A twenty-three-year-old man with a chronic anterior chest wall wound, eosinophilia, and elevated IgE--Job's syndrome.
A 23-year-old man presented with a chronic anterior chest wall wound. Previously he had a split thickness skin graft in the area in where the wound bed had become infected, developing a thick purulent drainage. The infected skin graft was excised. Histologic examination of the failed graft revealed skin with surface ulceration, focal abscess formation, deep penetrating acute and chronic inflammation with numerous eosinophils, and granulomatous changes demonstrating a foreign body-type reaction to fungal hyphae (highlighted by periodic acid-Schiff staining, Figures 1A-E). The patient's past medical history included scoliosis, acute lower back pain, right shoulder degenerative joint disease, atopic dermatitis, lymphadenitis, rhonchi, insomnia, depression, and a long history of recurrent infections, particularly cutaneous staphylococcal and candida albicans infections, often accompanied by a purulent drainage. Review of the patient's laboratory studies revealed chronically elevated alkaline phosphatase, with highly elevated serum IgE (2,922 IU/ml) and eosinophilia (925/[micro]L3) since childhood. Other lab studies were unremarkable, except for episodic elevations of the white blood cell count. The patient's family history was largely unremarkable and the patient's parents and siblings had no histories of unusual infections.

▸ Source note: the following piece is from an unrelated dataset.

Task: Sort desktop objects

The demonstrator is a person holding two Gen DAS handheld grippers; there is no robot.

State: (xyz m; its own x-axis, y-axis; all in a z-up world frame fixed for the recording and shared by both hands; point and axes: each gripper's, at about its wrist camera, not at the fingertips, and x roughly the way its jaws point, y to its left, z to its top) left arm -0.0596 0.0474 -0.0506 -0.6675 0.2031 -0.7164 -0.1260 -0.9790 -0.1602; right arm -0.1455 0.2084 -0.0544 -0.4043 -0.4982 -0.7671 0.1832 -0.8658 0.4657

A diagnosis of Job's Syndrome (JS) or hyper-IgE syndrome was rendered. JS is one of several primary rare immunodeficiencies characterized by elevated IgE and includes Omenn, Wiskott-Aldrich, and Netherton-Comel syndromes. (1,2) Although most cases of JS are sporadic, both autosomal-dominant and autosomal-recessive inheritance patterns occur. (1-4) The autosomal-dominant form is caused by dominant hypomorphic signal transducer and activator of transcription 3 (STAT3) mutations, often involving the DNA-binding and SRC homology 2 protein domains, while the recessive form is caused by null mutations of the dedicator of cytokinesis-8 (DOCK8) and tyrosine kinase-2 (Tyk2) genes. (3,5-11) Autosomal-dominant JS shows characteristic immunologic features including recurrent cutaneous and pulmonary staphylococcal infections often with abscess and pneumatocele formation, candidiasis and other fungal infections, eczema, and elevated IgE (>2,000 IU/ml) with eosinophilia. Additionally, nonimmunologic symptoms are seen, including characteristic facial features, scoliosis, recurrent bone fractures following minor trauma, retained primary dentition, joint hyperflexibility, and craniosynostosis (Table 1). (1,2,12) Autosomal-recessive JS has fewer extra-immune manifestations and presents with recurrent staphylococcal skin infections, viral infections, central nervous system abnormalities, vasculitis, lower pneumatocele incidence, and a higher mortality rate. (Table 1). (1,2,4)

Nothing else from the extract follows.